In Israel the entire population has a connection with the consequences of war because the IDF is a "people's army", says Moverman. Indeed, he remembers watching his father leave to fight in the Yom Kippur War, and knew from a young age about the teams that would arrive at a family's home when someone had died.
In America, on the other hand, death is mostly kept at a distance. In fact, until 2009 the media were banned from photographing coffins draped in the Stars and Stripes. Nevertheless, Moverman insists that he didn't want to make a political film. "That would have been the easy way in," he says, "and probably the thing that would finish it off. Once you go into politics and argument, you go into emotions, and emotions take you outside of rational conversation. We wanted a movie that could be very gentle and pull people into a dialogue."
Moverman didn't replicate his own experiences in the film, although the soldiers' "emotional landscape" is similar, he says. He feels close to Foster's character, who is filled with guilt and anger but working in a context where people pride themselves on not showing emotion.

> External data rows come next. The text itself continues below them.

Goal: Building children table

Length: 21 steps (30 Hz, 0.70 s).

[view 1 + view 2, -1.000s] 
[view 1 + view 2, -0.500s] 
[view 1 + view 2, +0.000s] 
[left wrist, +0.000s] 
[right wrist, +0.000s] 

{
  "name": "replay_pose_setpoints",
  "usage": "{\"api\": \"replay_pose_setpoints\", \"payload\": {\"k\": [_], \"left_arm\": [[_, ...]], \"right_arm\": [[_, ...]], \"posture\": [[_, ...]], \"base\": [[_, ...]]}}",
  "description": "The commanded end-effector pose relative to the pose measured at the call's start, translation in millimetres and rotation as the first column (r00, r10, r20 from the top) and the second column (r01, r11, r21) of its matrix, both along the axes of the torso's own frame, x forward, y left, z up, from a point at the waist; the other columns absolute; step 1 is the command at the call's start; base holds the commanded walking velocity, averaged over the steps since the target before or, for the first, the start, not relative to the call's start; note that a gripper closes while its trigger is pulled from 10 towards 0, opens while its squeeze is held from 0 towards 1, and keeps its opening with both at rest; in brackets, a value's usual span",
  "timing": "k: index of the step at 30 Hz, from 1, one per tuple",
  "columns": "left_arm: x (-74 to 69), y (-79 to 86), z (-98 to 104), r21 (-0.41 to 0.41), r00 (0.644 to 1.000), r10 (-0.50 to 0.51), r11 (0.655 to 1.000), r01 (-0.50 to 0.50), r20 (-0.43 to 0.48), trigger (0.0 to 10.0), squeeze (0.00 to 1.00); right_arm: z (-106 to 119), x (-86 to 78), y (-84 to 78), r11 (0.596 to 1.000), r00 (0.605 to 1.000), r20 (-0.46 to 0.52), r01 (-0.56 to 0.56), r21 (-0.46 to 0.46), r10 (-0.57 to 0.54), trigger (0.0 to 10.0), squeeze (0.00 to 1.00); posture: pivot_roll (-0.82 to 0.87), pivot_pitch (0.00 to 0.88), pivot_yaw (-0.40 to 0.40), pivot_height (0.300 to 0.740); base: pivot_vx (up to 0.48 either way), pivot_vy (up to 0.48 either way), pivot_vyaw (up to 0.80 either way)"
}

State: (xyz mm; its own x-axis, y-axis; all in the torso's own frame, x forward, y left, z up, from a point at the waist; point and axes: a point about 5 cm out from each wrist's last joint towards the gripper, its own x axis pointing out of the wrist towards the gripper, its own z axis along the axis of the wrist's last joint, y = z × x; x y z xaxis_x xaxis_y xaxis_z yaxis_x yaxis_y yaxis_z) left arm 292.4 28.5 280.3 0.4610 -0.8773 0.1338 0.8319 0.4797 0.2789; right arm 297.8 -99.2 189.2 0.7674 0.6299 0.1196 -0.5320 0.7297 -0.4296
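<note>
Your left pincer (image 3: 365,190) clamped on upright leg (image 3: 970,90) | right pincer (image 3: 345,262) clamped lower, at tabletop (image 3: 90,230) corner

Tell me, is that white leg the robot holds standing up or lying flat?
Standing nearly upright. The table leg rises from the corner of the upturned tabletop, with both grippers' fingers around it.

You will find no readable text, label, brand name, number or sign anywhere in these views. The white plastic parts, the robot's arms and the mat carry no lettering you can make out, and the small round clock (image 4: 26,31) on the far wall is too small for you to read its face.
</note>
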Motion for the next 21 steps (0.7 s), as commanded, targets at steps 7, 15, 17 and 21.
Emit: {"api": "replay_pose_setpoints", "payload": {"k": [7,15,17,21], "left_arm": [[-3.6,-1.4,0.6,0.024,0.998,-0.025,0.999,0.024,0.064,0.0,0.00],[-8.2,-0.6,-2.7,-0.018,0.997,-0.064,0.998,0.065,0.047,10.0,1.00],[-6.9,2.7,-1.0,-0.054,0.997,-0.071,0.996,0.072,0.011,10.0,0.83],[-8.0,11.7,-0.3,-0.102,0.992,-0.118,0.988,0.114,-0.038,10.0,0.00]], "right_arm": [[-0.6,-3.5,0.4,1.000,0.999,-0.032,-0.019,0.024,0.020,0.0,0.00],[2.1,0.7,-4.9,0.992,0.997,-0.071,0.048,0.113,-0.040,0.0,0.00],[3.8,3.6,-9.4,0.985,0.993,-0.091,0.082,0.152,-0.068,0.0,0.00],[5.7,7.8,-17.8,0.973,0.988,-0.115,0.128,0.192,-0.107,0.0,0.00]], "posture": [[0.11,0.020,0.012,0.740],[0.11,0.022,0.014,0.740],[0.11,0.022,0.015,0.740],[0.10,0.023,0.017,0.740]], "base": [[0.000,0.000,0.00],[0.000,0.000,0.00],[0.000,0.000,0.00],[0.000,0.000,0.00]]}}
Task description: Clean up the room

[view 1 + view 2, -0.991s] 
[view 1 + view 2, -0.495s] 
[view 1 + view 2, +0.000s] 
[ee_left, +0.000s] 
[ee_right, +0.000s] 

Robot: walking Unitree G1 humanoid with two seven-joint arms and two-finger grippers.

Moverman still has family in Israel. "I worry about that place every day. It's beyond tragic and I don't see the (Israeli-Palestinian conflict] getting resolved any time soon. It's sad." As for his own future, his film-making career in the US is going from strength to strength. On the back of The Messenger and its two Oscar nominations, he has directed a second feature, Rampart, based on real-life corruption in the LAPD, and Steve Buscemi is lined up to direct his adaptation of William Burroughs' novella, Queer.
"It's one of my favourite scripts," Moverman says excitedly. "It's about Burroughs in Mexico City and also it's a story about becoming a writer, out of a need to tell stories."